Cory Henry : Protest songs

Avec Something to Say, Cory Henry livre un album intime, reflet des tensions de l’époque.

Pauline Guedj  • 25 novembre 2020 abonné·es
Cory Henry : Protest songs
© Theo Wargo / GETTY IMAGES NORTH AMERICA / Getty Images via AFP

Assister à un concert de Cory Henry est une expérience euphorisante. Jeune prodige, le musicien a fait du jeu collectif sa spécialité. Dès l’âge de 2 ans, dans son église de Brooklyn, il a accompagné les messes, jouant de son instrument de prédilection, l’orgue. Puis c’est sur scène qu’il s’est révélé au grand public en tant que membre du collectif jazz-funk Snarky Puppy et leader des Funk Apostles, groupe avec lequel il a tourné aux États-Unis et en Europe. Il est un chef d’orchestre qui s’amuse avec le public, comptant sur ses participations chantées et dansées.

Toutefois, la musique de Cory Henry repose aussi sur une dimension introspective. Pour le musicien, celle-ci est avant tout due à la nature de son instrument. « L’orgue est passionnant parce qu’il offre beaucoup de possibilités, explique-t-il. Vous pouvez jouer des sonorités heureuses avec une main, mélancoliques avec l’autre, et créer des oscillations. Je peux aussi faire la basse avec mon pied et utiliser la pédale du son. » Pendant les concerts, Cory Henry multiplie les solos inspirés, parfois interprétés sans accompagnement, et use de sa voix pour ajouter une nappe supplémentaire aux sons qu’il crée.
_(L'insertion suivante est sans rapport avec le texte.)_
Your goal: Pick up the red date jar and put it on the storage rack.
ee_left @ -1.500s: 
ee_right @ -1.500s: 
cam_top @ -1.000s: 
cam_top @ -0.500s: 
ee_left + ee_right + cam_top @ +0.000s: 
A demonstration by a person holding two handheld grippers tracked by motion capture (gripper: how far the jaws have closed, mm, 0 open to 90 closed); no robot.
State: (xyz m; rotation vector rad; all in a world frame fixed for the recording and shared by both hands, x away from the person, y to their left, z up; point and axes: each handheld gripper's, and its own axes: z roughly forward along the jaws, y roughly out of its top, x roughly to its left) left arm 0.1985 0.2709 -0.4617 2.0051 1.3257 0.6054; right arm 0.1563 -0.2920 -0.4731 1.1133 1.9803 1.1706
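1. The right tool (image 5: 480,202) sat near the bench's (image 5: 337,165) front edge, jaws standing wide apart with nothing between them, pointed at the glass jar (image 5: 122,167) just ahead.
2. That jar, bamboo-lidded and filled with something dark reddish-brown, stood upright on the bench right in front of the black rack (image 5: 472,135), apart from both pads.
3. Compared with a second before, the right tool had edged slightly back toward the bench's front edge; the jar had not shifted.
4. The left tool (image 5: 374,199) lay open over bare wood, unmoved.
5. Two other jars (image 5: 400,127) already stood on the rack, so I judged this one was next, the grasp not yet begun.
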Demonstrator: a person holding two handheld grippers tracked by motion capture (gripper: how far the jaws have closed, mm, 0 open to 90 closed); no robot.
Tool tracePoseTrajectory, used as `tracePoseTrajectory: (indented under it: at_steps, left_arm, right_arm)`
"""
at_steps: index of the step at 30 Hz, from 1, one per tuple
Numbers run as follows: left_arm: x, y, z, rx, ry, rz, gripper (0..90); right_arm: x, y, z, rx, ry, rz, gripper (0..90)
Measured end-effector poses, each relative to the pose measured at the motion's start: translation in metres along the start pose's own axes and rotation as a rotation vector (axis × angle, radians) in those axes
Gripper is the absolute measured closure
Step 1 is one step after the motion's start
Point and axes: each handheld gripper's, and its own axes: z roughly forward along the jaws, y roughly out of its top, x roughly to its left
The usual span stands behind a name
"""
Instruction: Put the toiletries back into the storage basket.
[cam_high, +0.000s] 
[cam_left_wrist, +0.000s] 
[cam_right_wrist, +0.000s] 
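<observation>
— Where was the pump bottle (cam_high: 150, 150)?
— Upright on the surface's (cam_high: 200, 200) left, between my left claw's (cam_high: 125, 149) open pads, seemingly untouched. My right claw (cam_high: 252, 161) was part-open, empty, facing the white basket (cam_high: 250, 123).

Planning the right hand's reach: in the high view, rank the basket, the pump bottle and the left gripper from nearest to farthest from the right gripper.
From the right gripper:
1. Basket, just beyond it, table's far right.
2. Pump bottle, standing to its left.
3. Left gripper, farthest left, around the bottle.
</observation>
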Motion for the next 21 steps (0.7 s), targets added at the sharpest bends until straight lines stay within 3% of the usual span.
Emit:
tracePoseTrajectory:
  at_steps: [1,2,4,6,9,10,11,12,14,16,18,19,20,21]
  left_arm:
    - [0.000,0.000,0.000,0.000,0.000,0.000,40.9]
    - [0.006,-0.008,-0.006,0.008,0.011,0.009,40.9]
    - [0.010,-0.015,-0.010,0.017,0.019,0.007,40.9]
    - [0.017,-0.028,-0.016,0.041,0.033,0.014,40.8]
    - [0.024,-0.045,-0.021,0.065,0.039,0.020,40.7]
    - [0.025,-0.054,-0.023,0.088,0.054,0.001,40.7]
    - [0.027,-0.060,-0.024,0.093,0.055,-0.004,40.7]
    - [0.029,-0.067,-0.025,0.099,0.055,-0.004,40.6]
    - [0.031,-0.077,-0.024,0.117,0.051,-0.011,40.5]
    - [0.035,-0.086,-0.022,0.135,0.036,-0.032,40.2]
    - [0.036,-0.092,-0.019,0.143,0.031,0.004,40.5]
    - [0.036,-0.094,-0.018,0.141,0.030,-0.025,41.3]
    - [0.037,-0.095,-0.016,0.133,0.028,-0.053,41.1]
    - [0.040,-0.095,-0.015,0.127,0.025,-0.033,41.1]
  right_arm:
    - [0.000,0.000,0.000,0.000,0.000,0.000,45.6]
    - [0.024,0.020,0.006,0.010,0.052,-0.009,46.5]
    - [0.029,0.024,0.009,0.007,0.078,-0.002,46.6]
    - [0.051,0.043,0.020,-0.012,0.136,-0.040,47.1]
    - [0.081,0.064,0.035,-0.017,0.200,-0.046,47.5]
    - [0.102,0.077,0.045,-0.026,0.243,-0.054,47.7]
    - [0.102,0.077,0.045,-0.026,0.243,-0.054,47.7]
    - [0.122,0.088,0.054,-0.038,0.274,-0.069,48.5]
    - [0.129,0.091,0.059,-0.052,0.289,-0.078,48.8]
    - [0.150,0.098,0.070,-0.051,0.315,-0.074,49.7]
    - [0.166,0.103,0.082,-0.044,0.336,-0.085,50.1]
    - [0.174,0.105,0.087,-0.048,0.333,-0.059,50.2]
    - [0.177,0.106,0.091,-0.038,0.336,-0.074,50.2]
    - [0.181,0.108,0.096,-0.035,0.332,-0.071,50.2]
Something to Say, le nouvel album du musicien, est une parfaite illustration de ces deux facettes. D’un côté, l’album comprend des morceaux interprétés avec les Funk Apostles qui mettent en avant la synergie du groupe. « Happy Days », avec sa mélodie enjouée, regarde vers George Duke. Le sensuel « GawtDamn » et le très « princier » « Switch » se révèlent à chaque écoute, et « Rise » démontre un grand talent de chef de chœur. D’un autre côté, l’album comprend sept titres écrits, composés et interprétés seul, dans lesquels se déploient la voix du musicien et ses qualités d’interprète.

Ces titres en solo sont aussi pour Henry l’occasion d’écrire des textes plus personnels et engagés. Les ballades « Anything 4 U », « Icarus » et « Dedicated » sont des odes spirituelles, mais quatre titres font écho aux tensions politiques qui divisent la société américaine. « Don’t Forget » invite, dans ces heures troubles où l’attention se disperse, à se souvenir des vrais combats. Le très beau « No Guns » appelle à se méfier des devises alors que « Black Man » et « Say Their Names » évoquent le statut des Noirs diabolisés par des siècles de préjugés racistes. Protest songs, ces morceaux dépassent la simple dénonciation pour offrir des critiques du monde qui nous entoure. Ils prouvent que le très funky Cory Henry est aussi un parolier de talent.

Something to Say, Cory Henry, Culture Collective.